Akın Eliş
Her insanın iç ve dış dünyaları vardır. Toplumla beraber olduğu dünya, dış dünyadır. Dış dünyada insan, başka insanlarla iletişime geçmeyi, kendini düşünceleriyle yalnız bırakmayı tercih eder. Tamamen toplumdan bağımsız olduğu dünya ise iç dünyadır. İç dünyasında insan sadece düşünceleriyle beraberdir. Dış dünyadaki bütün etkileşimlerini iç dünyasında değerlendirir. Dış dünyada yaşadığı bir olay onu çok etkiler ve bu olay iç dünyasına da aynı etkiyi korumaya devam ederse o olay, anı olmaya adaydır. İnsanın iç dünyası çok karmaşıktır. Bazı insanlar, iç dünyalarındaki karmaşadan kaçar. Bu kaçma eğilimi korktuğundan değildir, iç dünyasındaki karmaşayı nasıl bir düzene koyacağını bilememesindendir. İç dünyasındaki karmaşayı kontrol altına alabilenler yani düşüncelerini yönetebilenler sanatçı olmaya ilk adımı atmış demektir.
Birileriyle iletişim kurmak için dış dünya zorunlu gibi görünse de sanatçı olmak, düşüncelerini kontrol alabilmek iç dünyamızla da iletişim kurabileceğimiz anlamına geliyor. Bunun bir başka örneği ise insan iç dünyasındayken yani düşüncelerinde yalnızken bile düşüncelerini paylaştığı bir ortam vardır. O ortam, iç dünyasında taşıyan kişi tarafından şekillenir, anlamlandırılır. O kişinin düşünceleriyle o ortamda bulunan eşyalar birbiriyle özdeşleşir. Böyle bir ortama sonradan gelecek olan kişi, iç dünyasında yalnızken orada önceden yaşayan kişinin düşüncelerini hissedebilir. Yani her iki farklı iç dünya birbiriyle iletişime geçmiş olur böylece. İç dünyalar kesişmese de birbirinden etkilenebilir, birbiri hakkında izlenim edinebilir.

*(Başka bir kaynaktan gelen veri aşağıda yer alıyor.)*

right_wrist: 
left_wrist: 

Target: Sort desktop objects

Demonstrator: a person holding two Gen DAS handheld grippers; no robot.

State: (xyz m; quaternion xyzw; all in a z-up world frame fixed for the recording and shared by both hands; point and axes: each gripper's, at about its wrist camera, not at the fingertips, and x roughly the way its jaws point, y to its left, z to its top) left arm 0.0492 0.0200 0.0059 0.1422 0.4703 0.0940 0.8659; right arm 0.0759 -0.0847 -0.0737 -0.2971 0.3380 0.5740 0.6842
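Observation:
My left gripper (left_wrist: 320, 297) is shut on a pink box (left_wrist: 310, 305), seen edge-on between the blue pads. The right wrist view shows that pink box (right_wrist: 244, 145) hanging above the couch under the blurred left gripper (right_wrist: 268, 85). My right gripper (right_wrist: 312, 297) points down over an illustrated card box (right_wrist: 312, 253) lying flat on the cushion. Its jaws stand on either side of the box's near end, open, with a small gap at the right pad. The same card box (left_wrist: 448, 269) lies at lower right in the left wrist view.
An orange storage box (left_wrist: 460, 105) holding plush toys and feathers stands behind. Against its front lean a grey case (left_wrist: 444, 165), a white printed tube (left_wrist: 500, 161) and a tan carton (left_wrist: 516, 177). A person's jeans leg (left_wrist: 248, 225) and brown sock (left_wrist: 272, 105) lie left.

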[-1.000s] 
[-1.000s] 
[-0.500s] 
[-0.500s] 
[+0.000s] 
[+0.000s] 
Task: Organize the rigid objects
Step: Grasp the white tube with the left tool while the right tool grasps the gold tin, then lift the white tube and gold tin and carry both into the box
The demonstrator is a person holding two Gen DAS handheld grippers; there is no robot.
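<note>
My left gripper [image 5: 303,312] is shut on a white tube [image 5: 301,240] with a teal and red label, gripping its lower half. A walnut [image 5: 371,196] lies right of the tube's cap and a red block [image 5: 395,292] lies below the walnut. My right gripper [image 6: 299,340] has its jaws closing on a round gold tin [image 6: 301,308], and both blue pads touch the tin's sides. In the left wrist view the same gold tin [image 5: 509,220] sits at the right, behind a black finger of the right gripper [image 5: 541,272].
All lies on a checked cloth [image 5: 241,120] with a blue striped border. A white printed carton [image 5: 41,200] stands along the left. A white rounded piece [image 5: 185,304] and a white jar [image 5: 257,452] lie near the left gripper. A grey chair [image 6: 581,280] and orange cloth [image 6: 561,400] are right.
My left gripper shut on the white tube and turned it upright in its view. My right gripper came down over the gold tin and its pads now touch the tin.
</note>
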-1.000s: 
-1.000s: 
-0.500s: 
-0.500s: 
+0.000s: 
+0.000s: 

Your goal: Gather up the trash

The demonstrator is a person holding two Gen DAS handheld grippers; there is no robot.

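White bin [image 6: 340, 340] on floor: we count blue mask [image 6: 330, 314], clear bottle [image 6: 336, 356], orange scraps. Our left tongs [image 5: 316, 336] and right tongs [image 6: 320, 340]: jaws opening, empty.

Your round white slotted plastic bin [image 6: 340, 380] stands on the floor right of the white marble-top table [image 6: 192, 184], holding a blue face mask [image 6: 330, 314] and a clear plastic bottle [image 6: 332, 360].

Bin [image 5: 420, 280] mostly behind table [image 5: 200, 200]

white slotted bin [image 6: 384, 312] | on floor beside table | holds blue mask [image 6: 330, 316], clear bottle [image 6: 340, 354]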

Böyle bir ortama sonradan gelen kişinin hissettiği şeylerle orada daha önceden yaşayan kişinin hissettikleri benzerlik gösterebilir. Elbette farklılık da gösterebilir ve bunu sonradan gelen kişi rahatlıkla hissedebilir.
Hepimiz insanız, her ne kadar farklılıklarımız olsa da biz aynı türün mensubuyuz. Bir yerlerde düşüncelerimiz birleşebilir ya da ayrılabilir. Anılarımız da belki de böyle böyle oluşur. İç dünyalarımızdan dış dünyalarımıza kadar bizi etkisinde bırakan olaylar, ortamlar anıları bir ize dönüştürür. Burada dış dünyadan daha etkili olan iç dünyadır aslında. Anı, insanın birbiriyle fiziksel etkileşiminin zihinsel boyuta aktarılmasıdır.